Among the entries below, find the lines with the word "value" and return them.

Stored items from a collection

*****

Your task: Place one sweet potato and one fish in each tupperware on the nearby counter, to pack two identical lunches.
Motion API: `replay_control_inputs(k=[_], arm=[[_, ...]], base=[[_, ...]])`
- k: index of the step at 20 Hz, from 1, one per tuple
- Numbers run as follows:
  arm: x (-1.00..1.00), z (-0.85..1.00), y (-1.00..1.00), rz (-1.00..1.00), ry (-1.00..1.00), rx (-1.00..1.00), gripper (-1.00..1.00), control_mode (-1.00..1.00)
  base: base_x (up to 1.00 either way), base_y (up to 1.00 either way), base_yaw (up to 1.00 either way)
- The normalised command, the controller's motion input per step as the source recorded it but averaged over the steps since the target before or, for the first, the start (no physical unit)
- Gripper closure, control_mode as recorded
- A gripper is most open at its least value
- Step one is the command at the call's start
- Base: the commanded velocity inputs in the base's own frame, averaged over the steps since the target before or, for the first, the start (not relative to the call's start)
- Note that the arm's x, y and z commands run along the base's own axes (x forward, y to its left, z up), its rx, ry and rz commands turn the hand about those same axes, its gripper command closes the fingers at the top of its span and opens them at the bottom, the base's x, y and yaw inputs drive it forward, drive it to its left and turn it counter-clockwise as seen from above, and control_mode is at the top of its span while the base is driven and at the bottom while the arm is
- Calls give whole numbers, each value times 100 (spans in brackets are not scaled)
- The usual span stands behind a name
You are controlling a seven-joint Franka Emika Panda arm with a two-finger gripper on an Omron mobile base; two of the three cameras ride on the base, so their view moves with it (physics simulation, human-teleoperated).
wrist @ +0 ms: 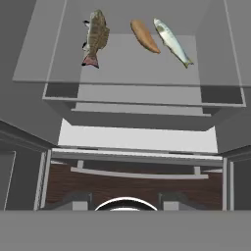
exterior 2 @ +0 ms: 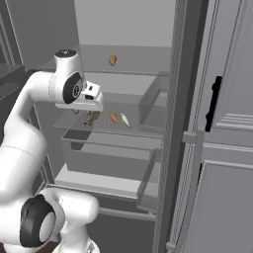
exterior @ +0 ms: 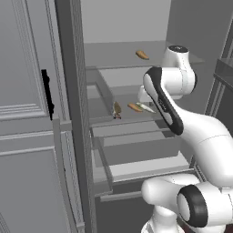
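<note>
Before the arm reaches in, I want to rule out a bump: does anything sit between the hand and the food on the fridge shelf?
Nothing visible does. In the hand view the brown fish, sweet potato and silvery fish lie apart on the open glass shelf, with no item in front of them. Another sweet potato sits one shelf higher.

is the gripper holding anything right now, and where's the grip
Nothing is held. The gripper has nothing between its fingertips; the dark fish, sweet potato and pale fish lie on the fridge shelf.
</note>
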Motion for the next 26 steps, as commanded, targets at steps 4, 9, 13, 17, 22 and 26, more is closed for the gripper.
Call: replay_control_inputs(k=[4, 9, 13, 17, 22, 26], arm=[[-14, -17, 23, 0, -5, -2, -100, -100], [-2, -53, 36, 0, 14, -8, -100, -100], [21, -35, 8, 0, 13, -6, -100, -100], [50, -8, 0, -1, 1, -3, -100, -100], [49, -1, 17, -5, -1, -1, -100, -100], [14, 2, 13, 0, -10, 0, -100, -100]], base=[[0, 0, 0], [0, 0, 0], [0, 0, 0], [0, 0, 0], [0, 0, 0], [0, 0, 0]])
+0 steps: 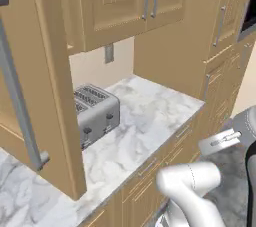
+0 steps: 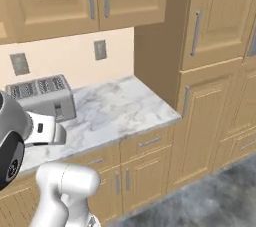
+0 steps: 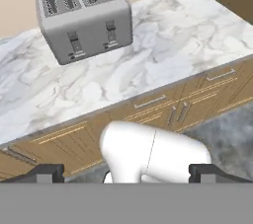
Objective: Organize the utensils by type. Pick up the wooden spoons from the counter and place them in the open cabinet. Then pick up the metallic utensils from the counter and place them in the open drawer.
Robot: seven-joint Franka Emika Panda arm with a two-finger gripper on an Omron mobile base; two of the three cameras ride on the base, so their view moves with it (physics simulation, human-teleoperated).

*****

- **Completed exercise**
- A gripper is most open at its least value
- Calls give whole numbers, each value times 100 (spans in brackets are not scaled)

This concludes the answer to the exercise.